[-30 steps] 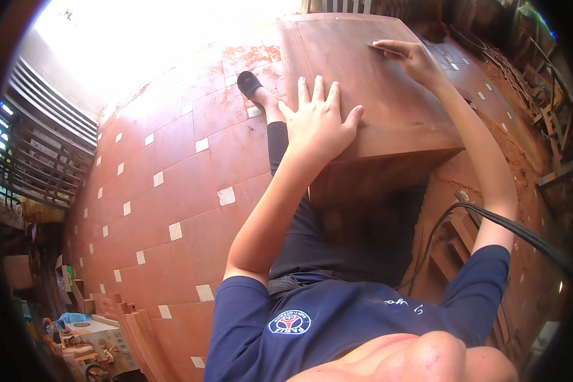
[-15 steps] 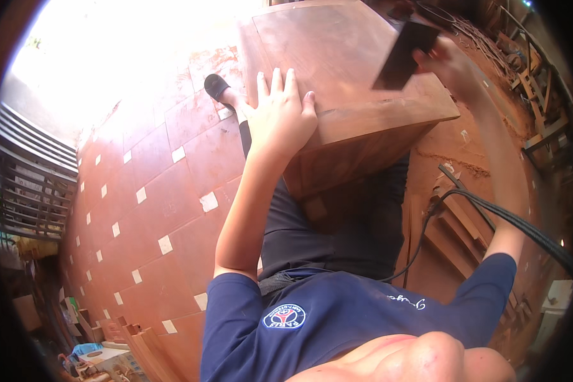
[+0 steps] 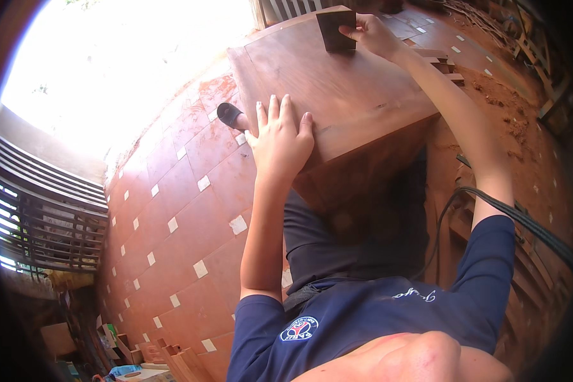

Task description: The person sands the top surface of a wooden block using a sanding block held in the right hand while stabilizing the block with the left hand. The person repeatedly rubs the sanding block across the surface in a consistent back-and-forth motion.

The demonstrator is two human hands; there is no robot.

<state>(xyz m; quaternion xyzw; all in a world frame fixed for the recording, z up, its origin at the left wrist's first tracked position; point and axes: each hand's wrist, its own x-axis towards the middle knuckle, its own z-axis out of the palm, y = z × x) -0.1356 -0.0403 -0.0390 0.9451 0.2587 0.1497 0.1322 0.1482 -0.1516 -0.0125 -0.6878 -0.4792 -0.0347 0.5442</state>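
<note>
A large brown wooden box-like piece (image 3: 299,83) stands in front of me between my legs, its broad smooth top tilted. My left hand (image 3: 280,137) lies on the near left part of that top, fingers spread and thumb apart, holding nothing. At the far end my right hand (image 3: 370,37) pinches a thin, dark rectangular piece (image 3: 336,30) between thumb and fingers. This dark piece is over the far part of the wooden top; whether it touches the surface I cannot tell.
A black cable (image 3: 522,219) runs past my right side. Wooden pieces (image 3: 535,280) lie at the right. Reddish tiles with small white insets make up the floor (image 3: 172,235). A slatted metal grille (image 3: 51,210) stands at the left, with timber offcuts (image 3: 184,363) at lower left.
My right hand has swung from the right side, away and to the left, with the dark rectangular piece. My left hand stays spread on the wooden top. The view has shifted slightly.
</note>
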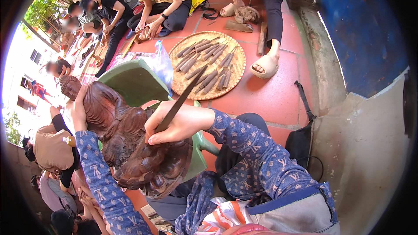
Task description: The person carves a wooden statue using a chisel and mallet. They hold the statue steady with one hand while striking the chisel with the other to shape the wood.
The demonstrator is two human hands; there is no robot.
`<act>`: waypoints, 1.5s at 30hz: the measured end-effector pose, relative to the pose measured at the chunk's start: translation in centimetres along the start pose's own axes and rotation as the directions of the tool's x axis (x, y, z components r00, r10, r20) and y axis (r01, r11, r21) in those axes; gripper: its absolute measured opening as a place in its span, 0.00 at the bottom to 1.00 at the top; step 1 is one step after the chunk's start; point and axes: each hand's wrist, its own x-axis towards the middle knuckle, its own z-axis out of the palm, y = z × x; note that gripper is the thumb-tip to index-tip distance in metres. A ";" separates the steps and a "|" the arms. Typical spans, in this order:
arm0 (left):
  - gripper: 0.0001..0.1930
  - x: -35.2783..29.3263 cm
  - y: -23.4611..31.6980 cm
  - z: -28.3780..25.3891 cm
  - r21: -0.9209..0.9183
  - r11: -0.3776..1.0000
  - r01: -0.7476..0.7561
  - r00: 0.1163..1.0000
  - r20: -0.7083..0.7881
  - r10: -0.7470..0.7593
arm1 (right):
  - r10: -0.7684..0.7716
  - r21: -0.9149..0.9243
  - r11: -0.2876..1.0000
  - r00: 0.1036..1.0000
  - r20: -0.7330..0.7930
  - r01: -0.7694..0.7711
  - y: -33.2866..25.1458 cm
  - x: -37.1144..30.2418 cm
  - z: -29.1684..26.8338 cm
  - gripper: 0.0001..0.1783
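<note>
A dark brown carved wooden seated-figure statue (pixel 126 130) lies tilted over a green plastic chair (pixel 137 80), its head toward the upper left. My left hand (pixel 77 109) is wrapped round the statue near its head and shoulder. Over the lower part of the carving, my right hand (pixel 178 124) is closed round a long, dark, flat tool like a file (pixel 185 95). The tool's narrow end points up and away to the right. Its lower end reaches the carving beneath my fingers; whether it touches the wood I cannot tell.
Ahead on the red tiled floor, a round woven tray (pixel 238 67) bears several wooden-handled tools (pixel 211 80). A clear plastic bag (pixel 161 65) is beside it. Several people sit ahead and to the left. A black bag (pixel 300 143) rests by the wall at right.
</note>
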 end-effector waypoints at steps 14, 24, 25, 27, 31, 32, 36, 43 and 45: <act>0.23 -0.1 0.6 -0.1 0.178 0.983 0.043 0.998 -0.042 -0.036 | 0.002 -0.048 0.999 1.000 -0.009 -0.002 -1.5 -0.3 0.3 0.09; 0.22 -0.8 1.7 0.9 0.151 0.987 0.045 0.998 -0.055 -0.037 | 0.005 -0.070 0.998 0.999 -0.041 -0.008 -0.4 -0.6 0.2 0.11; 0.23 -0.7 1.6 1.1 0.125 0.992 0.032 0.999 -0.031 -0.028 | 0.011 -0.030 0.999 0.999 -0.049 -0.013 0.1 -0.7 0.0 0.11; 0.25 -0.9 1.9 0.7 0.090 0.996 0.016 1.000 -0.002 -0.016 | 0.085 0.022 0.996 0.995 -0.051 -0.084 -0.1 -0.5 0.2 0.12; 0.26 -0.8 1.1 0.0 0.108 0.990 0.091 0.996 -0.022 -0.089 | -0.036 -0.120 0.992 0.997 -0.066 0.028 -1.4 -0.4 1.1 0.11; 0.26 -0.8 1.8 -0.4 0.153 0.985 0.083 0.996 -0.025 -0.080 | -0.045 -0.017 0.999 0.989 -0.138 0.043 -0.7 -0.1 1.5 0.11; 0.19 -0.4 1.4 0.8 -0.047 0.996 0.072 0.997 0.025 -0.071 | 0.180 0.110 0.979 0.982 -0.056 -0.173 -1.2 -0.5 0.2 0.11; 0.21 -2.2 3.7 1.2 -0.039 0.989 0.140 0.990 0.001 -0.140 | 0.237 0.199 0.955 0.969 -0.068 -0.219 -0.4 -0.8 0.1 0.12; 0.22 -2.4 3.4 1.5 -0.079 0.983 0.166 0.986 0.032 -0.164 | 0.182 0.340 0.928 0.981 -0.061 -0.151 0.1 -1.6 -0.8 0.10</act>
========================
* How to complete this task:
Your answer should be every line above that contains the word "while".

* Solved exercise:
Task description: The person sands the top surface of a wooden block using a sanding block held in the right hand while stabilizing the block with the left hand. The person repeatedly rubs the sanding block across the surface in a consistent back-and-forth motion.
Task description: The person carves a wooden statue using a chisel and mallet. They hold the statue steady with one hand while striking the chisel with the other to shape the wood.

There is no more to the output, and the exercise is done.